An infrastructure includes water supply and sewerage systems, high-pressure chemical pipelines, such as for gas and petroleum, large-scale facilities, such as high-speed railway networks, large constructions, such as long-span bridges and high-rise building, and transport equipment, such as large passenger aircrafts and automobiles. Piping is one of the important mechanisms among these facilities and equipment. A fluid, such as water, is passed through the piping. Therefore, if the piping is broken, it leads to fluid leakage. Consequently, it is necessary to instantaneously detect the leakage and repair the broken portion.
Thus, it is important to detect fluid leakage in piping as an initial action. Hereinafter, inspecting piping in order to detect fluid leakage in the piping is referred to as a leakage inspection.

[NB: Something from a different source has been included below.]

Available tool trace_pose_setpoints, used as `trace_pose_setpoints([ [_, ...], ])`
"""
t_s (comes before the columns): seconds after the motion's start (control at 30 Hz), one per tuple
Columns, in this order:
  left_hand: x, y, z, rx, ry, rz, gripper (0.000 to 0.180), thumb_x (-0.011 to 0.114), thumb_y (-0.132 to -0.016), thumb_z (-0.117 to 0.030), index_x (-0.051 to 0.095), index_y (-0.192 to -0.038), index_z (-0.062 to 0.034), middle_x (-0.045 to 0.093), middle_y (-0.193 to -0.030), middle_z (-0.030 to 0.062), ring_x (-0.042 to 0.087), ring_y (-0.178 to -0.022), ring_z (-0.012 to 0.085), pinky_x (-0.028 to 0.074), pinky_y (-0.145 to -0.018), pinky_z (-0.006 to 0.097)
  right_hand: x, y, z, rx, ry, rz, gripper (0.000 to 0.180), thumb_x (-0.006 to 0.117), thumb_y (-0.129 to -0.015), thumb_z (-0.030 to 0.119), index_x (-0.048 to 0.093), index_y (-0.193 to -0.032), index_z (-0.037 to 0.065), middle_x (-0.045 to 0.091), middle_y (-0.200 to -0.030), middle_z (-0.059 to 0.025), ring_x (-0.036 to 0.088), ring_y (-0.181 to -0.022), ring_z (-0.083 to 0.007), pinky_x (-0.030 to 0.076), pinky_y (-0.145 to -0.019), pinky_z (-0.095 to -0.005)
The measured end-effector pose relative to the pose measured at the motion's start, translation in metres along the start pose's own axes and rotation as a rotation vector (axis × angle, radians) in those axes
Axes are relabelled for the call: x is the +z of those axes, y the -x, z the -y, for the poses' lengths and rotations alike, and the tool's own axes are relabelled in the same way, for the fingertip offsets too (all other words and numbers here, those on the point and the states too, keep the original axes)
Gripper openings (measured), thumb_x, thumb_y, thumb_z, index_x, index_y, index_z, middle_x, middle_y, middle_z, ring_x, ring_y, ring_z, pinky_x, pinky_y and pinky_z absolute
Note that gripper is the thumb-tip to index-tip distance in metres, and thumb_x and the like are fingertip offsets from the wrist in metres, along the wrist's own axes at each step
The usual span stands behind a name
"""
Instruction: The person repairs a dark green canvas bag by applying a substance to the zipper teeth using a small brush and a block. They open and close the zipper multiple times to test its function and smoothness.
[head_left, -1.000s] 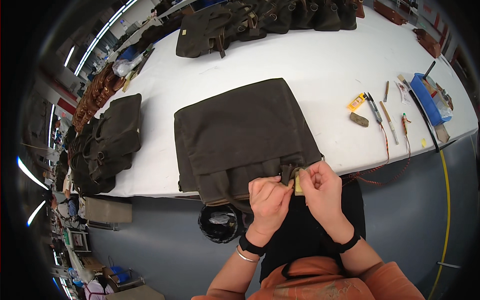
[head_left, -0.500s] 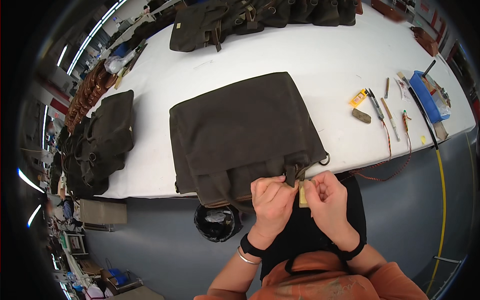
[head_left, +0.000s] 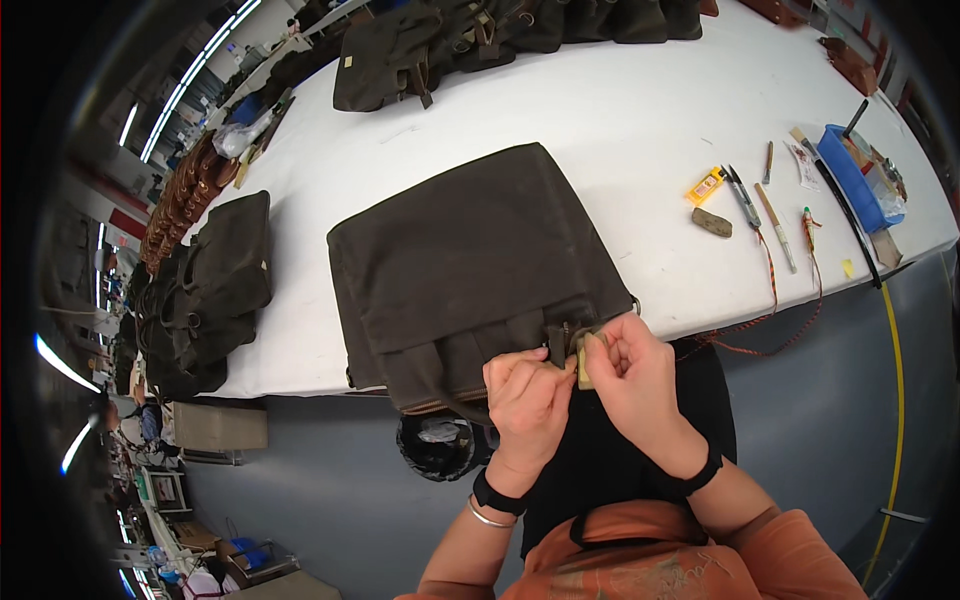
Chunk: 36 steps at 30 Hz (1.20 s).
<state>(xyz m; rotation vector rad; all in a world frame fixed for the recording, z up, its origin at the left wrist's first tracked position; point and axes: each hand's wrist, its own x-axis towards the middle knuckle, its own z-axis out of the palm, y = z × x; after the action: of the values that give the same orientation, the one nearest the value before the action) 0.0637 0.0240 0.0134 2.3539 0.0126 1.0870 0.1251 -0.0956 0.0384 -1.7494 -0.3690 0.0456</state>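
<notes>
Pinching a small tan tag [head_left: 584, 362] at the near edge of the dark canvas bag [head_left: 470, 270] on the white table [head_left: 620, 120]: right hand [head_left: 632, 372] and left hand [head_left: 527, 395] both closed on it. Attachment apparently unfinished; fingers hide the joint.

A small tan tag [head_left: 584, 362] sits between both hands. A little yellow packet [head_left: 705, 186] lies on the white table [head_left: 620, 110].
</notes>
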Motion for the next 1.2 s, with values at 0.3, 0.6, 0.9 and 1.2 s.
trace_pose_setpoints([
  [0.3,-0.002,0.0,-0.004,-0.03,-0.023,0.002,0.023,0.082,-0.062,0.003,0.071,-0.08,-0.007,0.06,-0.071,0.0037,0.061,-0.083,0.0245,0.05,-0.074,0.033,-0.027,0.019,-0.001,0.117,-0.224,0.059,0.017,0.067,-0.09,0.005,0.054,-0.08,0.0,0.058,-0.057,0.0007,0.05,-0.05,-0.0001,0.039,-0.044,-0.0191],
  [0.6,-0.002,0.0,-0.003,-0.036,-0.034,0.013,0.021,0.081,-0.064,0.004,0.07,-0.077,-0.0066,0.061,-0.072,0.0033,0.061,-0.084,0.0239,0.049,-0.075,0.032,-0.009,0.008,0.0,0.025,-0.057,0.107,0.018,0.066,-0.089,0.004,0.052,-0.079,0.0,0.055,-0.052,-0.0045,0.05,-0.044,-0.0067,0.038,-0.042,-0.025],
  [0.9,-0.002,0.006,-0.002,-0.051,-0.045,0.006,0.018,0.082,-0.064,0.002,0.072,-0.076,-0.0078,0.061,-0.075,0.0033,0.061,-0.086,0.0221,0.045,-0.076,0.034,-0.007,0.014,0.007,-0.002,-0.017,0.112,0.018,0.066,-0.087,0.005,0.051,-0.078,0.002,0.052,-0.049,-0.0081,0.053,-0.04,-0.0161,0.039,-0.042,-0.0306],
  [1.2,-0.004,0.002,-0.009,-0.077,-0.058,0.048,0.017,0.079,-0.067,0.004,0.068,-0.077,-0.0038,0.063,-0.077,0.0078,0.059,-0.089,0.0276,0.048,-0.076,0.035,-0.025,0.004,0.01,0.02,-0.081,0.249,0.018,0.066,-0.088,0.01,0.054,-0.08,0.0,0.058,-0.055,-0.0127,0.062,-0.048,-0.0258,0.045,-0.046,-0.034],
])
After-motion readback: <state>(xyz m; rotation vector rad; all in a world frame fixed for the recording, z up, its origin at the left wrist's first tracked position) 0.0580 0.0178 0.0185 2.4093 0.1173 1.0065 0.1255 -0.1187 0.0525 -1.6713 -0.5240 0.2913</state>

A general leakage inspection is an audibility sensory inspection, in which a person catches leakage sounds. Meanwhile, in many cases, piping is installed underground or in high places. Therefore, a catching operation for the leakage sounds by a person involves a large amount of labor and risks. Thus, a technique for causing a dedicated device to perform a leakage inspection is proposed.
As one example of such a leakage inspection technique, PTL 1 describes a leakage detecting device. According to PTL 1, sounds detected around piping are converted to electric signals and the electric signals are analyzed, thereby detecting a leak. More specifically, the electric signals obtained from the acquired sounds are decomposed into different frequencies by use of a plurality of bandpass filters. Then, the amplitude of the electric signal at each frequency is compared with a threshold value. As a result, when the amplitude of the electric signal exceeds the threshold value for all of the plurality of signals, a determination is made that there is a leak.